◆ **WHAT YOU SHOULD DO**: Starting at the line that holds "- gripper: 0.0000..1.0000" and stopping at the line that holds "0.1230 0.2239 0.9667", restate the records below word for word, with both of those lines included.

◆ **THE RECORDS**:

______________________________

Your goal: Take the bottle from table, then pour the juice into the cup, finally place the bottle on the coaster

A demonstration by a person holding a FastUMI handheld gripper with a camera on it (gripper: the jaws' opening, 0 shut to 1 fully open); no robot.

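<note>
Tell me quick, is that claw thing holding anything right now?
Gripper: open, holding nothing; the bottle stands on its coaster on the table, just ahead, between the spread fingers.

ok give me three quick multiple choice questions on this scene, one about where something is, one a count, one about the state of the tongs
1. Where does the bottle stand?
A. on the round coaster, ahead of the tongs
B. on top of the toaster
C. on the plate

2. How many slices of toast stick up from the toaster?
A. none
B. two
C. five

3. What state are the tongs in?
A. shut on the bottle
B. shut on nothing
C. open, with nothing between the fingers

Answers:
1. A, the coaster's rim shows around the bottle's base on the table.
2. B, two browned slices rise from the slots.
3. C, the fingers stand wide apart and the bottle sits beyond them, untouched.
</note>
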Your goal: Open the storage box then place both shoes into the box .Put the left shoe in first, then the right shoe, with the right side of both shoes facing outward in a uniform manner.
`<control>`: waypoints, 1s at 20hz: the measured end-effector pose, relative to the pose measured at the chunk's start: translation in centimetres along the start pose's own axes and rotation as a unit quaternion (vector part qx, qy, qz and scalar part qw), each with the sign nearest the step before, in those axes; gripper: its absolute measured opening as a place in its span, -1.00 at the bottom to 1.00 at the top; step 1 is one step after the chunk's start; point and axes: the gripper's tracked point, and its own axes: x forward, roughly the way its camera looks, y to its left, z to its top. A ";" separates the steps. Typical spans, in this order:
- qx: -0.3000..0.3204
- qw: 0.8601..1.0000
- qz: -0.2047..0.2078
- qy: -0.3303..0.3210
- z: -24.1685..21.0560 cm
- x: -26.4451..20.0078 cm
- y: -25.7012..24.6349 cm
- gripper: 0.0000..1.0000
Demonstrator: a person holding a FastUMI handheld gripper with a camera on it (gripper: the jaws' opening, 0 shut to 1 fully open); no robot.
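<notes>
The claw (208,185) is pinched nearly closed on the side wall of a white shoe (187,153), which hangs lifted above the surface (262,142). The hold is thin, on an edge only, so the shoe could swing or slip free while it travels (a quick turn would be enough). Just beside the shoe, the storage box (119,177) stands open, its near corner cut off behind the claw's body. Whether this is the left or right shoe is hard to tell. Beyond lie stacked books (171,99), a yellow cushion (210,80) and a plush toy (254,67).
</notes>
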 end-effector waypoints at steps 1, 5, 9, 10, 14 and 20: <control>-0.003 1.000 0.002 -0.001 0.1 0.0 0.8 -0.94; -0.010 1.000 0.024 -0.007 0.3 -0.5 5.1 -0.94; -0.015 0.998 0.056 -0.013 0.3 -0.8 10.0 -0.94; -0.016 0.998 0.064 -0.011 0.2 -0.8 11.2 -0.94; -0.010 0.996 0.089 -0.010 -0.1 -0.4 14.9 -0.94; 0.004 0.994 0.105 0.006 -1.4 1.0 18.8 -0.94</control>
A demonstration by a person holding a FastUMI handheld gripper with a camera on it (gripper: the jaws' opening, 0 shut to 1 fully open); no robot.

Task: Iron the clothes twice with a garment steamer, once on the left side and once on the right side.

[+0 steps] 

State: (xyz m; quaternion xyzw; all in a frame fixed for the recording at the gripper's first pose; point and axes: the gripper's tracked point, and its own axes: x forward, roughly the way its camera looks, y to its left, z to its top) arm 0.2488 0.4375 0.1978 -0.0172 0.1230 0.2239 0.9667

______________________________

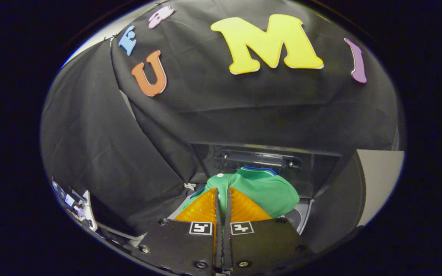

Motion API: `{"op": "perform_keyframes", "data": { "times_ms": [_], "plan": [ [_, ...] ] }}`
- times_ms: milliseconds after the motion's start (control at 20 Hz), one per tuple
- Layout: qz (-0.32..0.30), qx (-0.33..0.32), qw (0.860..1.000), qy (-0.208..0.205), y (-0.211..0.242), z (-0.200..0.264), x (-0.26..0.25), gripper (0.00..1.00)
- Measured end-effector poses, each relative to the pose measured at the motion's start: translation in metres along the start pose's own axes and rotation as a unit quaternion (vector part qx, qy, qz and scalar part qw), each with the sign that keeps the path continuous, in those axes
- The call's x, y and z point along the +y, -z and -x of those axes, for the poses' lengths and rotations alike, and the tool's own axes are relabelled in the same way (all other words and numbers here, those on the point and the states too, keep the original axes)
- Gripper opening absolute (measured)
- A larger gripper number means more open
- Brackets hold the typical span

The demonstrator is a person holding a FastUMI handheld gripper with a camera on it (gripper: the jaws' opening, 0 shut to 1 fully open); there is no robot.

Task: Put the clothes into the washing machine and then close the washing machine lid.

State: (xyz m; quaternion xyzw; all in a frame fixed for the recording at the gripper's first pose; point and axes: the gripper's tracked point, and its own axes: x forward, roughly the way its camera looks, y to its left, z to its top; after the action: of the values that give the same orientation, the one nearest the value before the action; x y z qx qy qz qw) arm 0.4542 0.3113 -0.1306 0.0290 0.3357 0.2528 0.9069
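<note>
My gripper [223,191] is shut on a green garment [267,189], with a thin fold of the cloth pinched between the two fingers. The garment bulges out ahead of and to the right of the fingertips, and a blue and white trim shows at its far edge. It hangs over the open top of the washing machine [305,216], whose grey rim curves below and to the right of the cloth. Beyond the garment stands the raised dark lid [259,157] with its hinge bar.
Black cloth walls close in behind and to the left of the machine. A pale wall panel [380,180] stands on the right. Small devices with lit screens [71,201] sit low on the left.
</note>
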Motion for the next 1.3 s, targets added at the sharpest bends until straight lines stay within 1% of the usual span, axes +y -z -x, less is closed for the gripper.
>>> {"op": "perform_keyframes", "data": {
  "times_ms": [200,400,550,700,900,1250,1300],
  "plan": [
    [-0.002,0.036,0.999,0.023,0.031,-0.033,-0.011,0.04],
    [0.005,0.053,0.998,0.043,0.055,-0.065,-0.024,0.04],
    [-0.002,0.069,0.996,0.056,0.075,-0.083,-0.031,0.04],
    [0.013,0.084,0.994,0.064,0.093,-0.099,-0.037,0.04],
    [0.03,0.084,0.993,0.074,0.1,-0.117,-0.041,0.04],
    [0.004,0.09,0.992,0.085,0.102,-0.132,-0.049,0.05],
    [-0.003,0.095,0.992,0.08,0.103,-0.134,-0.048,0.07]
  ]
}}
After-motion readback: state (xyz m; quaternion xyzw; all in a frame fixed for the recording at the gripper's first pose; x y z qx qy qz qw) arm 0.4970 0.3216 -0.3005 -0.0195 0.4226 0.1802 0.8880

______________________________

◆ **WORKED SOLUTION**:
- gripper: 0.0000..1.0000
Demonstrator: a person holding a FastUMI handheld gripper with a camera on it (gripper: the jaws' opening, 0 shut to 1 fully open); no robot.
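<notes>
The claw (208,185) is pinched nearly closed on the side wall of a white shoe (187,153), which hangs lifted above the surface (262,142). The hold is thin, on an edge only, so the shoe could swing or slip free while it travels (a quick turn would be enough). Just beside the shoe, the storage box (119,177) stands open, its near corner cut off behind the claw's body. Whether this is the left or right shoe is hard to tell. Beyond lie stacked books (171,99), a yellow cushion (210,80) and a plush toy (254,67).
</notes>
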 end-effector waypoints at steps 1, 5, 9, 10, 14 and 20: <control>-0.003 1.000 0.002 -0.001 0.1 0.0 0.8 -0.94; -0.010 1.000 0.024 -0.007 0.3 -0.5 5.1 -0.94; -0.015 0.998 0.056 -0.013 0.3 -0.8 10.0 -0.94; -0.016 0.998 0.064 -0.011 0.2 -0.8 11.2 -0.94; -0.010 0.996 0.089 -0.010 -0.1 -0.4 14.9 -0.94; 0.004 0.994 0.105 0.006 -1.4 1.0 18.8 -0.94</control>
A demonstration by a person holding a FastUMI handheld gripper with a camera on it (gripper: the jaws' opening, 0 shut to 1 fully open); no robot.

Task: Iron the clothes twice with a garment steamer, once on the left side and once on the right side.

[+0 steps] 

State: (xyz m; quaternion xyzw; all in a frame fixed for the recording at the gripper's first pose; point and axes: the gripper's tracked point, and its own axes: x forward, roughly the way its camera looks, y to its left, z to its top) arm 0.2488 0.4375 0.1978 -0.0172 0.1230 0.2239 0.9667

What this exercise needed has been supplied.